Leahy wasnt sat in a foxhole in Okinawa.
"It is my opinion that the use of this barbarous
weapon at Hiroshima and
Nagasaki was of no material assistance in our
war against Japan.
Oh really. Have you asked anyone who would have
been at the sharp end of
Operation Zipper that question.
"The Japanese were already defeated and ready
to surrender because of the
effective sea blockade and the successful bombing
with conventional weapons.
So Leahy would have preferred to starve the
japanese 'civilians' to death
and keep allied naval personnel in harms way
from daily kamikaze attack.
Very moral.
snip.
Anything quoting Gar Alperovitz as 'evidence'
clearly is revisionism
I didn't quote one word from Gar Alperovitz,
Your tired little charade has relied on a website
which peddles
alperovitzes line.
greg
--
You do a lot less thundering in the pulpit against
the Harlot
after she marches right down the aisle and kicks
you in the nuts.
Greg, good post.

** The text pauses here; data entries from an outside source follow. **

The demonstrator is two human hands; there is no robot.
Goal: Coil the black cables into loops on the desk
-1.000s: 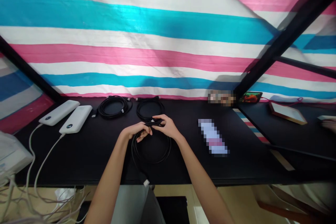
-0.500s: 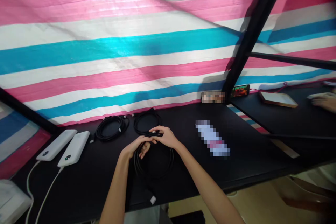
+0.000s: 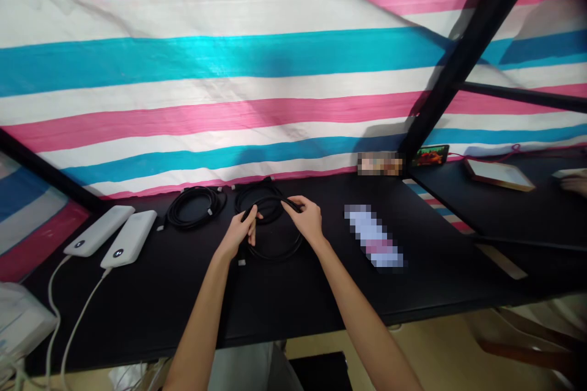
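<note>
A coiled black cable (image 3: 275, 250) lies on the black table (image 3: 321, 293) in front of me. My left hand (image 3: 241, 233) pinches the coil at its left side. At the coil's upper right edge my right hand (image 3: 308, 220) closes its fingers round the strands. The loop stretches between both hands, resting partly on the table. A small white connector shows below my left hand. Just behind the held coil lies a second black coil (image 3: 259, 201), and a third coil (image 3: 192, 208) sits to its left.
Two white power banks (image 3: 114, 238) with white cords lie at the left. A blurred flat item (image 3: 373, 237) rests right of my hands. A striped tarp (image 3: 229, 73) hangs behind. On the right table a framed tablet (image 3: 499, 174) and another person's hand (image 3: 573, 183) show.
Both hands carried the coil farther from me, toward the coils at the back. The dangling cable end with the white connector has come up off the table's front edge.
</note>
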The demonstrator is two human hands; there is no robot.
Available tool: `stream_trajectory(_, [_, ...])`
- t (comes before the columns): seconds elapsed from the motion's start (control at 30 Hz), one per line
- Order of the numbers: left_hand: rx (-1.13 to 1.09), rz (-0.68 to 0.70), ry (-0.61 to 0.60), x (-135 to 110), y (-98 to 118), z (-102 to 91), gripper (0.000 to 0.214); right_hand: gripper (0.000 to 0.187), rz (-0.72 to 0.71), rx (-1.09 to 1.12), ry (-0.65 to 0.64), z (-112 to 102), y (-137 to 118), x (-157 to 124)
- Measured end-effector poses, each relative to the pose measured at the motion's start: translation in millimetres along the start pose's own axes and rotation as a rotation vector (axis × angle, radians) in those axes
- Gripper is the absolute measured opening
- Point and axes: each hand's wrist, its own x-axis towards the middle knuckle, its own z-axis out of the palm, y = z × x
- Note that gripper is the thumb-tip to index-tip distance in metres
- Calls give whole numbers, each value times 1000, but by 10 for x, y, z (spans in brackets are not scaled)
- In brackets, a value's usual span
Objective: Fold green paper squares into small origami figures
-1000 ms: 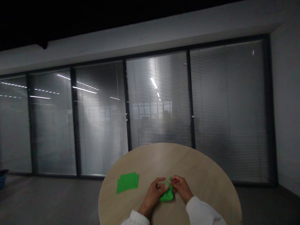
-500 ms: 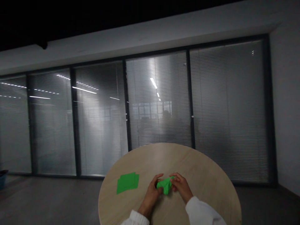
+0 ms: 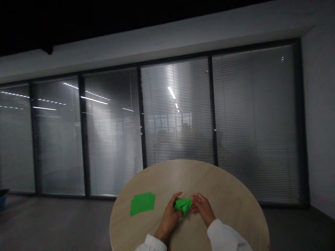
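Note:
A folded piece of green paper (image 3: pixel 183 205) is held between my two hands, just over the round wooden table. My left hand (image 3: pixel 170 214) grips its left side, with the thumb at the near edge and the index finger raised behind it. At the paper's right end, my right hand (image 3: pixel 203 208) pinches it between thumb and fingers. Parts of the paper are covered by the fingers, so its full shape is hard to make out. To the left of my left hand lie flat green paper sheets (image 3: pixel 142 203), overlapping in a small stack.
The pale round table (image 3: pixel 185 176) spans the lower middle. Behind it stands a glass partition (image 3: pixel 178 139) with blinds and dark frames. A blue bin (image 3: pixel 3 200) is on the floor at the far left, and a white wall (image 3: pixel 320 139) is at right.
The green paper has turned slightly in my hands, and the flap that pointed toward me shows less. My hands have shifted only a little; the sheets lie still.

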Motion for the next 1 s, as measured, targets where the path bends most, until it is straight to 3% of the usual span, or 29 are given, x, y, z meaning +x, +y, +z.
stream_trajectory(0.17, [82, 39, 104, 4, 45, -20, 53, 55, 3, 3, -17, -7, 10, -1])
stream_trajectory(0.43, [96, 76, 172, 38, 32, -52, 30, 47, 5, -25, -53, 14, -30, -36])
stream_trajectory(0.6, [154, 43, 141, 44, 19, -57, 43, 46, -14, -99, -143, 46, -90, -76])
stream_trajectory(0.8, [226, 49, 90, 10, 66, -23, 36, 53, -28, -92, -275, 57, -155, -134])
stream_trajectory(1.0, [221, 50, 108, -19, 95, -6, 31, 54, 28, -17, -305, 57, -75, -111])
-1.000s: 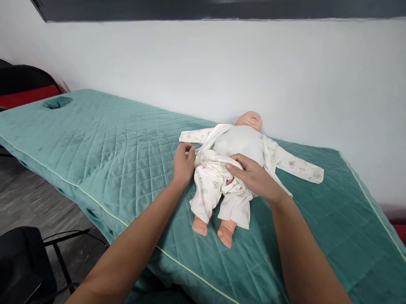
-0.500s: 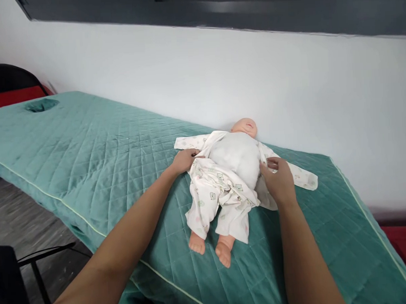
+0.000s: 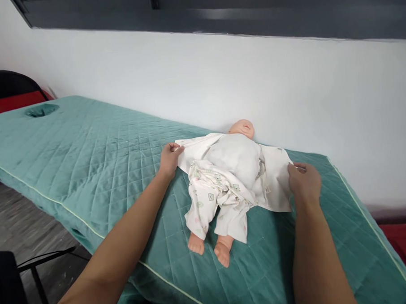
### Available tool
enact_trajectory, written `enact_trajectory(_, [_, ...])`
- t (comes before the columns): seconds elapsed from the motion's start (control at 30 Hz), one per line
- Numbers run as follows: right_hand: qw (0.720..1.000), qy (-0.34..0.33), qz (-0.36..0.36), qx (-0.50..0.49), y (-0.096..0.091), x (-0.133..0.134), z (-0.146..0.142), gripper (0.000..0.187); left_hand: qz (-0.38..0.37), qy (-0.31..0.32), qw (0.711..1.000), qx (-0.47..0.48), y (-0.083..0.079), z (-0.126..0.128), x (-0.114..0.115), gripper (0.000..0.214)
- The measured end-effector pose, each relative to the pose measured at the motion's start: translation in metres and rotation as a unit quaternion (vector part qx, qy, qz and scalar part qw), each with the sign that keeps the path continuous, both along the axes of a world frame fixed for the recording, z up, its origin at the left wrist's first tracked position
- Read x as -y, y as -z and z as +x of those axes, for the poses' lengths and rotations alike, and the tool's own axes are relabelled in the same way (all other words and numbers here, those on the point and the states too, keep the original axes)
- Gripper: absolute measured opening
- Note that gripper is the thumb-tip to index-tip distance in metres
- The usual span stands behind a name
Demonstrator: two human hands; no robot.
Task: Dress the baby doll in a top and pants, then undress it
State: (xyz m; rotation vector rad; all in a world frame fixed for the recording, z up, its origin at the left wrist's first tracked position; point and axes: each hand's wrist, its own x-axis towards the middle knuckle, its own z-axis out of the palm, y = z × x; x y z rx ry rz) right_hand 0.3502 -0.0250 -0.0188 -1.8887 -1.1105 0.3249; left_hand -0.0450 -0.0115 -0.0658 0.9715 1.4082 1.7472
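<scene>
A baby doll (image 3: 242, 127) lies on its back on a green quilted bed cover (image 3: 116, 173), its feet towards me. Its cloth torso (image 3: 235, 157) is white and bare in the middle. Patterned baby trousers (image 3: 210, 196) cover the legs. The doll's white baby top (image 3: 274, 178) is spread open to both sides. My left hand (image 3: 170, 159) pinches the edge of the panel on the left, and my right hand (image 3: 305, 181) pinches the panel on the right. The sleeves are mostly hidden beneath the panels.
A white wall (image 3: 152, 78) runs behind the bed, with a dark window frame (image 3: 251, 15) above. The cover has a face hole (image 3: 42, 109) at the far left. A black stand (image 3: 36, 275) is at the lower left, a red and black chair (image 3: 13, 91) at the far left.
Both hands have moved outwards, away from the doll's torso, drawing the top's front panels out flat to the left and right. The doll stays in place.
</scene>
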Motion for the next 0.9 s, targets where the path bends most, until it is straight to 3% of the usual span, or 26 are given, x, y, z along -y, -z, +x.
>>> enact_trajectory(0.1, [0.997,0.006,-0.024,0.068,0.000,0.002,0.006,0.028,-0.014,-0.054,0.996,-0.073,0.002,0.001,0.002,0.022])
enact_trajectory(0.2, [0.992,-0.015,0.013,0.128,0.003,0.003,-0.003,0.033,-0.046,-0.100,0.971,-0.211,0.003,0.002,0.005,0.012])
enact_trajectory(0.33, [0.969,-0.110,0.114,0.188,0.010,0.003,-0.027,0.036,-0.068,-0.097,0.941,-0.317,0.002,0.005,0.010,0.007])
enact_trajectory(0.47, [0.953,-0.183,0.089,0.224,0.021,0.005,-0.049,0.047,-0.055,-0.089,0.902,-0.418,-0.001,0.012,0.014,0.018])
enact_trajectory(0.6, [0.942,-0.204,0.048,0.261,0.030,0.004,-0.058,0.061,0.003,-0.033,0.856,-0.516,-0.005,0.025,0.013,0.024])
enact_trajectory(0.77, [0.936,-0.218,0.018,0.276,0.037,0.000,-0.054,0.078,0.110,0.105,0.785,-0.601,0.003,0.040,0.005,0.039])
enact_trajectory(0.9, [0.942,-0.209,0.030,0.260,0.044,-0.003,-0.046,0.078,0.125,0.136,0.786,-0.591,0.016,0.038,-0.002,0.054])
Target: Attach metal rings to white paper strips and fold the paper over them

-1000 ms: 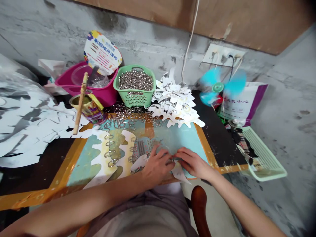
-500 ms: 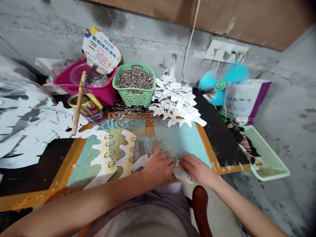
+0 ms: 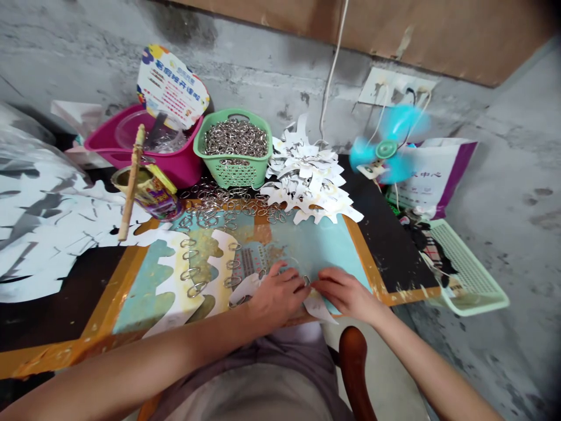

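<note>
A white cut-out paper strip (image 3: 319, 309) lies at the near edge of the table, partly hidden under my hands. My left hand (image 3: 280, 295) is closed on it, with fingers bent and pressed down. My right hand (image 3: 344, 292) pinches the strip's upper edge close to the left fingertips. A metal ring (image 3: 306, 280) sits between the two hands. To the left lie two more scalloped strips, one outer (image 3: 177, 275) and one inner (image 3: 223, 263), with metal rings along their right edges. Yellowish smears mark the paper.
Loose rings (image 3: 214, 204) lie behind the strips, before a green basket (image 3: 234, 172) full of rings. A tin (image 3: 153, 196) with a stick (image 3: 131, 187) stands left, near a magenta basket (image 3: 182, 166). Finished-looking paper pieces (image 3: 311, 175) are piled behind; a blue fan (image 3: 385, 149) spins right.
My right hand's fingers have shifted slightly left, nearer to the left fingertips. My left hand stays on the strip. The whole view has moved a little.
</note>
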Demonstrator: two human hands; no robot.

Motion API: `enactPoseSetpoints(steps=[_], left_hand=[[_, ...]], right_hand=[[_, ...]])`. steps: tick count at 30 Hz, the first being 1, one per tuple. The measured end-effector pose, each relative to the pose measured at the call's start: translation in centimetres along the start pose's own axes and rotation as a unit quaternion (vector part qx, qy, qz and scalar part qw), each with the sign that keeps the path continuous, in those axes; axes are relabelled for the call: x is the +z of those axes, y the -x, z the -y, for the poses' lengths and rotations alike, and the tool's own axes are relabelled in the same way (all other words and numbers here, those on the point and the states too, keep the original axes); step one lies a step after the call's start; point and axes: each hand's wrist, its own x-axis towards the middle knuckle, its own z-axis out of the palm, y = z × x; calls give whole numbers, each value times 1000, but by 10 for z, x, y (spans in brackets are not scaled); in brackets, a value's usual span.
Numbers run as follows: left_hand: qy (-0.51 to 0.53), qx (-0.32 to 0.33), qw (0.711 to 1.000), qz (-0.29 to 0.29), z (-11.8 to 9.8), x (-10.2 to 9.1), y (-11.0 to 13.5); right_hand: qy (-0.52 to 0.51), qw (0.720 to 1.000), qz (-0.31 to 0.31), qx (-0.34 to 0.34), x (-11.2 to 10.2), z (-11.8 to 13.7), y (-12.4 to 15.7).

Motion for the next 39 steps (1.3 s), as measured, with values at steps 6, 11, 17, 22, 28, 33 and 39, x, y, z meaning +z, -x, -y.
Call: enactPoseSetpoints(steps=[6,11,17,22,28,33,39], left_hand=[[5,-5,1000,-3,1,1,2],[3,4,1000,-12,0,-2,1],[-22,21,999,-16,-4,-3,-2],[-57,30,998,6,-5,-3,-5],[-20,31,999,18,-6,-8,-5],[74,16,997,26,6,-25,-3],[60,48,996,52,24,-23,-26]], right_hand=[[64,995,38,-60,1,-1,-7],[156,984,44,-80,4,-1,3],[91,996,15,-20,-6,4,10],[-41,997,-57,26,-3,9,11],[-19,998,-32,57,10,15,7],[-3,998,-31,60,14,17,8],[-7,997,-39,69,16,18,9]])
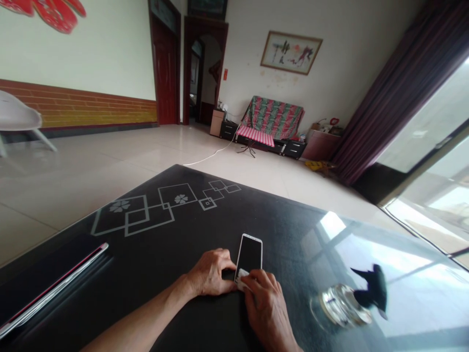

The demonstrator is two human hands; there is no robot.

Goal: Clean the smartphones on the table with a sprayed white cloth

I still can't believe we're still arguing with this
guy.
I wonder if he had a relative either in the Pacific or with orders to the
Pacific in 1945? From his tone, probably not. He'll keep spouting postwar
hindsight until the cows come home. It's easy to criticise with however
many
years of hindsight. And he's never answered the question about what he
would
have done in the Summer of '45 with the info Truman had on his desk at the
time.
I don't know what Truman had on his desk at the time and you don't either.